§ Task objective: Report only how many lines below include "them".

§ Source data:
BEGIN

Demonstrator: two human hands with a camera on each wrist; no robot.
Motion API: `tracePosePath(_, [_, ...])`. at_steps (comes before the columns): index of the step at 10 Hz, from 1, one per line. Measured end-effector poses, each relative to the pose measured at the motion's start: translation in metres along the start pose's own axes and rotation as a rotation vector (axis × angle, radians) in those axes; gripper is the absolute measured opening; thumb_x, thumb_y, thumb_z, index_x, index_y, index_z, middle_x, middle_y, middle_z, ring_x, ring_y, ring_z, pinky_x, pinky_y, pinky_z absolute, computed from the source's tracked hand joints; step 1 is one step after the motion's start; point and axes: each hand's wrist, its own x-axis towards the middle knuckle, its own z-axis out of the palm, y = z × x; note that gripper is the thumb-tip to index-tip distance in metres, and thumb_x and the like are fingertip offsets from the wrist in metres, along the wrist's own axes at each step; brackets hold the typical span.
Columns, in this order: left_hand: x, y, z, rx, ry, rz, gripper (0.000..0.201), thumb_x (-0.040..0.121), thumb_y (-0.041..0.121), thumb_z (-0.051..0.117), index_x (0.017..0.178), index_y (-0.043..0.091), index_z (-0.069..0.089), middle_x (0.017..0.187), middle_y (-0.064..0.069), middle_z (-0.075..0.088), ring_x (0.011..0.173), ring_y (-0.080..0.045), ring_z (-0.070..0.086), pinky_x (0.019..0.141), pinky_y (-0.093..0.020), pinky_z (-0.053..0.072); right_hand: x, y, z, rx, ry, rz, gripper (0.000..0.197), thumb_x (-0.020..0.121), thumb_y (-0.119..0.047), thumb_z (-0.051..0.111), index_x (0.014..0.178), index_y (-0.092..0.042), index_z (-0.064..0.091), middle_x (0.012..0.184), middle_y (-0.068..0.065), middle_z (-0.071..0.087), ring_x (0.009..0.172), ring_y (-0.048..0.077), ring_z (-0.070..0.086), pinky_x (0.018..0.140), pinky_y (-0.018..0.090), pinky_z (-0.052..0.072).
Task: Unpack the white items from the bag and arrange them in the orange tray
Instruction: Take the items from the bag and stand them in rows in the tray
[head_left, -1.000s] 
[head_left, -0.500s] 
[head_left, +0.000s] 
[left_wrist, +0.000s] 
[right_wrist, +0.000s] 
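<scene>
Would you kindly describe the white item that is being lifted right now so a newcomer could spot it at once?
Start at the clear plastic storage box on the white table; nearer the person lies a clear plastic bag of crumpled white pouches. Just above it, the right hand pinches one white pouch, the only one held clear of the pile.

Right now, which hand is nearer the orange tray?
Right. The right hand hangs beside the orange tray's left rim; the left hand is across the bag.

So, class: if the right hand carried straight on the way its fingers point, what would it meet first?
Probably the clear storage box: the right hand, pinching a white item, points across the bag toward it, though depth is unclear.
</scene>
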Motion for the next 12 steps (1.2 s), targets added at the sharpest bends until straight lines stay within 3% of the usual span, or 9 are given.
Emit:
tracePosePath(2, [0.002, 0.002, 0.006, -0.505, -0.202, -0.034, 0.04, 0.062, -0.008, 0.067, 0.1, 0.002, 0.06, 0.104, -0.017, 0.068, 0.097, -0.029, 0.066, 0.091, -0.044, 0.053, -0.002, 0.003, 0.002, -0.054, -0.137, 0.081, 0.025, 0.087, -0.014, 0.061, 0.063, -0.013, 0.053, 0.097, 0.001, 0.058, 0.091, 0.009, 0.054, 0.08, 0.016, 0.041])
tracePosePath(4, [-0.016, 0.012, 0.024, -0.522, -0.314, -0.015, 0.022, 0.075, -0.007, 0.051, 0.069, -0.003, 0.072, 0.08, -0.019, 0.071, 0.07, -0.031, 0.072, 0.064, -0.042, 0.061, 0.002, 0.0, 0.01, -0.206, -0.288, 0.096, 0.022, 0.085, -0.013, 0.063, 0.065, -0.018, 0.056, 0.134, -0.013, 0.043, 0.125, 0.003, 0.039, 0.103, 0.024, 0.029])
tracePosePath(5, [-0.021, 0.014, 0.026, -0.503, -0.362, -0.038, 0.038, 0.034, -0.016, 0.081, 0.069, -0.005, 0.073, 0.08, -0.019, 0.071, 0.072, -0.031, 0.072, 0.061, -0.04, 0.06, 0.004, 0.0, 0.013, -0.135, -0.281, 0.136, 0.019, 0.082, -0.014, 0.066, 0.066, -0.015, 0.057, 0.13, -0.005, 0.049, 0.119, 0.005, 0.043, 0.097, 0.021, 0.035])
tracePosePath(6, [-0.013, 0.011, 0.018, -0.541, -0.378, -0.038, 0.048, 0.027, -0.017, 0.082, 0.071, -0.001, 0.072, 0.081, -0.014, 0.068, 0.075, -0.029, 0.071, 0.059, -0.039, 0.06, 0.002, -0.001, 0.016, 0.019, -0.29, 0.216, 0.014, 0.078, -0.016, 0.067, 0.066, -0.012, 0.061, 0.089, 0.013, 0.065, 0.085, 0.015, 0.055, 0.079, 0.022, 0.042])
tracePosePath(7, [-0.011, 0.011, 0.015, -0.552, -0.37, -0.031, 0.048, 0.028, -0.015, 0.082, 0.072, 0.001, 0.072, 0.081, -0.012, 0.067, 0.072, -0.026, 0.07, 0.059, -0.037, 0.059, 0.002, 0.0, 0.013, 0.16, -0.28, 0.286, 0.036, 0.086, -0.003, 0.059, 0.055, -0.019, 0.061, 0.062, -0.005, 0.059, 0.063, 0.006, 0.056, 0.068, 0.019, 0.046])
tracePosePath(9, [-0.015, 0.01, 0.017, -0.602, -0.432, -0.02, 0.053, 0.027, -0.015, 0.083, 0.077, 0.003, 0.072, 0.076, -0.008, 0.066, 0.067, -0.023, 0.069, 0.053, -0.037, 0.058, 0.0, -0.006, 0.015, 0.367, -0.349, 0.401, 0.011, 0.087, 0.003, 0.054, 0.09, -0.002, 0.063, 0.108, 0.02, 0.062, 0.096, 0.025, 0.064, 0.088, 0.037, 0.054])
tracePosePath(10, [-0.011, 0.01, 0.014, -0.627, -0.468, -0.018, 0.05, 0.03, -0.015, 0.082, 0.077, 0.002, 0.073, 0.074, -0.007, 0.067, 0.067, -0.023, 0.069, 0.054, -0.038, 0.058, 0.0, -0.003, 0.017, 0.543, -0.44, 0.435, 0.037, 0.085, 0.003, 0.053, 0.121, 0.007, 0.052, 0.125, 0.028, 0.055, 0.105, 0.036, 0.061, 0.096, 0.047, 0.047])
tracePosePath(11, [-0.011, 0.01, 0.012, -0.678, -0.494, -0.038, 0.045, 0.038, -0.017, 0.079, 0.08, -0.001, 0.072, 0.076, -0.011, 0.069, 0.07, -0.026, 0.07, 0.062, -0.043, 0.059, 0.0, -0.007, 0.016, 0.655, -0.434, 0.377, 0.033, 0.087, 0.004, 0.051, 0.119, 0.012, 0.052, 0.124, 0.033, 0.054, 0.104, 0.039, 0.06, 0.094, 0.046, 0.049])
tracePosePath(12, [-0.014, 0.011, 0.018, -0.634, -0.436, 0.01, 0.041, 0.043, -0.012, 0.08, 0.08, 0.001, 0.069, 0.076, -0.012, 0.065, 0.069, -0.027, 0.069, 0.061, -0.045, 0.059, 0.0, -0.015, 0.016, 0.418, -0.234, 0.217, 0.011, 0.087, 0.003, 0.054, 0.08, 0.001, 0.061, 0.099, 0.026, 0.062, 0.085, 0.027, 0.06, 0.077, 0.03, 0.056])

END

§ Response to the exercise: 2